If you want to aggregate columns called `"TOTPOP"`, `"NH_BLACK"`, and
`"NH_WHITE"` from `blocks` up to `precincts`, you can run:

```python
from maup import assign

variables = ["TOTPOP", "NH_BLACK", "NH_WHITE"]

assignment = assign(blocks, precincts)
precincts[variables] = blocks[variables].groupby(assignment).sum()
```

### Disaggregating data from precincts down to blocks

It's common to have data at a coarser scale and want to try and
disaggregate or prorate it down to finer-scaled geometries. For example,
let's say we want to prorate some election data in columns `"PRESD16"`,
`"PRESR16"` from our `precincts` GeoDataFrame down to our `blocks`
GeoDataFrame.

The first crucial step is to decide how we want to distribute a precinct's data
to the blocks within it. Since we're prorating election data, it makes sense to
use a block's total population or voting-age population. Here's how we might
prorate by population (`"TOTPOP"`):

```python
from maup import assign

election_columns = ["PRESD16", "PRESR16"]
assignment = assign(blocks, precincts)

# We prorate the vote totals according to each block's share of the overall
# precinct population:
weights = blocks.TOTPOP / assignment.map(precincts.TOTPOP)
prorated = assignment.map(precincts[election_columns]) * weights

# Add the prorated vote totals as columns on the `blocks` GeoDataFrame:
blocks[election_columns] = prorated
```

#### Warning about areal interpolation

**We strongly urge you _not_ to prorate by area!** The area of a census block is **not**
a good predictor of its population. In fact, the correlation goes in the other direction:
larger census blocks are _less_ populous than smaller ones.

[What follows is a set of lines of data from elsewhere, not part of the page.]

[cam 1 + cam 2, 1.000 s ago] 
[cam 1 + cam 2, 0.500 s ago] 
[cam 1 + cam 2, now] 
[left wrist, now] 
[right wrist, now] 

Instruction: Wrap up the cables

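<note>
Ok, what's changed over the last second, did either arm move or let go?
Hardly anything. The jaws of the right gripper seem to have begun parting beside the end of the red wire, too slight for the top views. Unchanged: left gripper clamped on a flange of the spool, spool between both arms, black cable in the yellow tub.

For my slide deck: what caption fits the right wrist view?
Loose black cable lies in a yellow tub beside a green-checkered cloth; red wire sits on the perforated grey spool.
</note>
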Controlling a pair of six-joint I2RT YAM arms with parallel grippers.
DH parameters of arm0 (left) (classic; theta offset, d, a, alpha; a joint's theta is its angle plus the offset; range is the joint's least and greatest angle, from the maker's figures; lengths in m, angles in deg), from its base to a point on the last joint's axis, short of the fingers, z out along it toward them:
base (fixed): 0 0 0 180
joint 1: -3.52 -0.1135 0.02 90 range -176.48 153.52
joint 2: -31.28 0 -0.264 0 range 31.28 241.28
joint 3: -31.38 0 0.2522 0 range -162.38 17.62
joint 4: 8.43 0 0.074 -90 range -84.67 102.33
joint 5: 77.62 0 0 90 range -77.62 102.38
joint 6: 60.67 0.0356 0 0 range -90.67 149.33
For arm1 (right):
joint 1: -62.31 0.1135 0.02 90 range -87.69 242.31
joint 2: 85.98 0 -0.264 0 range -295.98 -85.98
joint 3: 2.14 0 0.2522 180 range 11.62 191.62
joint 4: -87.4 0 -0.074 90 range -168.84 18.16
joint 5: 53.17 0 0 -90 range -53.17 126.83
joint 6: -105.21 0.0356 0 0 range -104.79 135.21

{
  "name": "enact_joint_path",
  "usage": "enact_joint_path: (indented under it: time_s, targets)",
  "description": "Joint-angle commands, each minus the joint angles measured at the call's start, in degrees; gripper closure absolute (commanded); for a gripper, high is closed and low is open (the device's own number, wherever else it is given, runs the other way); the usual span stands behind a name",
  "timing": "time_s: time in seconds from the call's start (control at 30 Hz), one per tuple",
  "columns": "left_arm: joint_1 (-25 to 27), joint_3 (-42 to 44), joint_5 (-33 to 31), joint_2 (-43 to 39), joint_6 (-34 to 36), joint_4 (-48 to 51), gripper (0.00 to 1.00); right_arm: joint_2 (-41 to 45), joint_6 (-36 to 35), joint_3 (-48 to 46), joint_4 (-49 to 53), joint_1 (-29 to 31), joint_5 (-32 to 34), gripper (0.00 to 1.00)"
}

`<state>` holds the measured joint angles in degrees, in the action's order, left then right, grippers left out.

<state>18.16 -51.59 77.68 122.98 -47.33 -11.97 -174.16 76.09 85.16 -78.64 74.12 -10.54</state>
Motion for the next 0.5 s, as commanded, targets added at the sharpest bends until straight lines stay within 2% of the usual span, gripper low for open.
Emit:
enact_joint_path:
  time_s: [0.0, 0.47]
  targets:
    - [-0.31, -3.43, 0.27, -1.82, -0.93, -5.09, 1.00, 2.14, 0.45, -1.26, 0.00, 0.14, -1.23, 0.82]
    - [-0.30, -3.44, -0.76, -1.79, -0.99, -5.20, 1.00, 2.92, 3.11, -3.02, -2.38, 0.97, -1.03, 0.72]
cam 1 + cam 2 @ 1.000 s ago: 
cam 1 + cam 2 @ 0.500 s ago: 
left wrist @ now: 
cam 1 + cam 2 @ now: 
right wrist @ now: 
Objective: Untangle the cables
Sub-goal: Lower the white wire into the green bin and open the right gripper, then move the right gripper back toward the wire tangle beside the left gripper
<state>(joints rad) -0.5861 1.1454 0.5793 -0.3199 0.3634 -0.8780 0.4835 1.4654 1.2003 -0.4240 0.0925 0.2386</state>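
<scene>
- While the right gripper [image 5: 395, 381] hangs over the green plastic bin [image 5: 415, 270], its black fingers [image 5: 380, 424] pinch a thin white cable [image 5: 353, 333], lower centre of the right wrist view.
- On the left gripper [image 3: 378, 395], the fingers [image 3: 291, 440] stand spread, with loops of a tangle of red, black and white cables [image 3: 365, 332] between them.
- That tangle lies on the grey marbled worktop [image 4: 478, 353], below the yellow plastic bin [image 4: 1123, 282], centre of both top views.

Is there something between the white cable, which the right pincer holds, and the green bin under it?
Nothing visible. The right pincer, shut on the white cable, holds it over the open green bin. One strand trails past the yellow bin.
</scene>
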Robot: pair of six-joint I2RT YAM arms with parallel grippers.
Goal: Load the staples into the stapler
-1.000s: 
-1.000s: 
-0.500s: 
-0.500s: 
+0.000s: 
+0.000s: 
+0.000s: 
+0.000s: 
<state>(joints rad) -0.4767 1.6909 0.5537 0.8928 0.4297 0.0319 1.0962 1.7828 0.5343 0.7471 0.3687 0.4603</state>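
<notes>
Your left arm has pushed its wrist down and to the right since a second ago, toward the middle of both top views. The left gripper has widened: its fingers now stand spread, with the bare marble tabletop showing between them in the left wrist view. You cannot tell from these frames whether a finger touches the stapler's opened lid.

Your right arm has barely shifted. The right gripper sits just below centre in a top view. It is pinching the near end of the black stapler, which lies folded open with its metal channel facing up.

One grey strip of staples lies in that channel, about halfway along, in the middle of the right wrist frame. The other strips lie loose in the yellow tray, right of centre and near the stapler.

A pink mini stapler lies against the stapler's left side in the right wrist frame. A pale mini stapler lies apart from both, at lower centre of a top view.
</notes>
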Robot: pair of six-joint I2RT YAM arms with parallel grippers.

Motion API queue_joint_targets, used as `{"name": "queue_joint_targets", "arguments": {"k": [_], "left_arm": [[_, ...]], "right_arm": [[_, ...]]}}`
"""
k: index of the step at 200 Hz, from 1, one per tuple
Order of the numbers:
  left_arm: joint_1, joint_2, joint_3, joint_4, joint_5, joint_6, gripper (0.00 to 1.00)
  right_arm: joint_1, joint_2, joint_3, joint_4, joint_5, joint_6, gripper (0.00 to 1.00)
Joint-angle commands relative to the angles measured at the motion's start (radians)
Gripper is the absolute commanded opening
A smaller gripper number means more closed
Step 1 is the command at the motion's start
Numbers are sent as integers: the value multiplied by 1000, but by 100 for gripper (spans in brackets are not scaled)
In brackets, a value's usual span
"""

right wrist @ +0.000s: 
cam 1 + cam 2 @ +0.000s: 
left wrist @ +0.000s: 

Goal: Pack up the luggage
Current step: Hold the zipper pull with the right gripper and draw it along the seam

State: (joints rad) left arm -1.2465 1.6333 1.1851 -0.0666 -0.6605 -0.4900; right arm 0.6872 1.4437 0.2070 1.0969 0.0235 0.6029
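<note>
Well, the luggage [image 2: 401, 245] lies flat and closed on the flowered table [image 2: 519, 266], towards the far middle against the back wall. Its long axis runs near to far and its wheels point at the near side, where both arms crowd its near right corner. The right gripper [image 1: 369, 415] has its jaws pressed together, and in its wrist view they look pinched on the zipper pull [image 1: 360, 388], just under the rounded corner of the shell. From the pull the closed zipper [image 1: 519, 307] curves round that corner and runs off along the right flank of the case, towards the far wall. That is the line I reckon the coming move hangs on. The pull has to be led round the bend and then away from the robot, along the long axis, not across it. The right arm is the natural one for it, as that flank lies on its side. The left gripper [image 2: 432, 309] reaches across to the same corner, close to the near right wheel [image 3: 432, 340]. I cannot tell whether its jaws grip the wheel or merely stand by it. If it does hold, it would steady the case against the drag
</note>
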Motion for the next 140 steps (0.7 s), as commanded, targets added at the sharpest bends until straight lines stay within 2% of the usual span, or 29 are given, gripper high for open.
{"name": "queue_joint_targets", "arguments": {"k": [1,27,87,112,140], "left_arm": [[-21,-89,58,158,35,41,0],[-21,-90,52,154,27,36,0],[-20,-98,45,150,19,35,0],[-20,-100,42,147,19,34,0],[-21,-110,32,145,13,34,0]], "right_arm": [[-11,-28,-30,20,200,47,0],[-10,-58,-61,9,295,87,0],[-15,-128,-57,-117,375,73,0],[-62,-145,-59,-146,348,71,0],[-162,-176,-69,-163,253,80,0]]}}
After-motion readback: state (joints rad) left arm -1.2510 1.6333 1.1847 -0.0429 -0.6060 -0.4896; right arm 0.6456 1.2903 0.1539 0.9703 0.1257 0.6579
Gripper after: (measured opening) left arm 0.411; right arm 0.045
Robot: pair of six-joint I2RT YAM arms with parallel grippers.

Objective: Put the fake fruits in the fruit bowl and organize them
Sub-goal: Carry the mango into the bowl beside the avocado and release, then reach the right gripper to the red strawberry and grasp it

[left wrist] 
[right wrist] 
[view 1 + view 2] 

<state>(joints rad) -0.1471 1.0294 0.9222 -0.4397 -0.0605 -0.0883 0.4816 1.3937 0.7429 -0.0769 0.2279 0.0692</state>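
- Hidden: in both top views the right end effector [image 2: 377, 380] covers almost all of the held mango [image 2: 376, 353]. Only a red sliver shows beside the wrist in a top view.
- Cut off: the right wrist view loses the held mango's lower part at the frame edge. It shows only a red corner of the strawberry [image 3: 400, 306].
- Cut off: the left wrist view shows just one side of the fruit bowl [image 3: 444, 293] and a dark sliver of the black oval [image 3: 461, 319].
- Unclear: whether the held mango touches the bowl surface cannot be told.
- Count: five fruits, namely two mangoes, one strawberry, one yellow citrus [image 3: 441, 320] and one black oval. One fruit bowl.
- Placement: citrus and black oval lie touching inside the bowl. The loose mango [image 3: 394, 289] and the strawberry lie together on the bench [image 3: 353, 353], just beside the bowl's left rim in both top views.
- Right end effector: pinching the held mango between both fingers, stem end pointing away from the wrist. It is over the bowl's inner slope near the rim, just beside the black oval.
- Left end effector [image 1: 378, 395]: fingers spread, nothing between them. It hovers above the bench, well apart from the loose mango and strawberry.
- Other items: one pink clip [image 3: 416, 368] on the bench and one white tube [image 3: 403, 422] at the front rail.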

## Modifiable areal unit problem

The name of this package comes from the
[modifiable areal unit problem (MAUP)](https://en.wikipedia.org/wiki/Modifiable_areal_unit_problem):
the same spatial data will look different depending on how you divide up the space.
Since `maup` is all about changing the way your data is aggregated and partitioned, we have named it
after the MAUP to encourage that the toolkit be used thoughtfully and responsibly.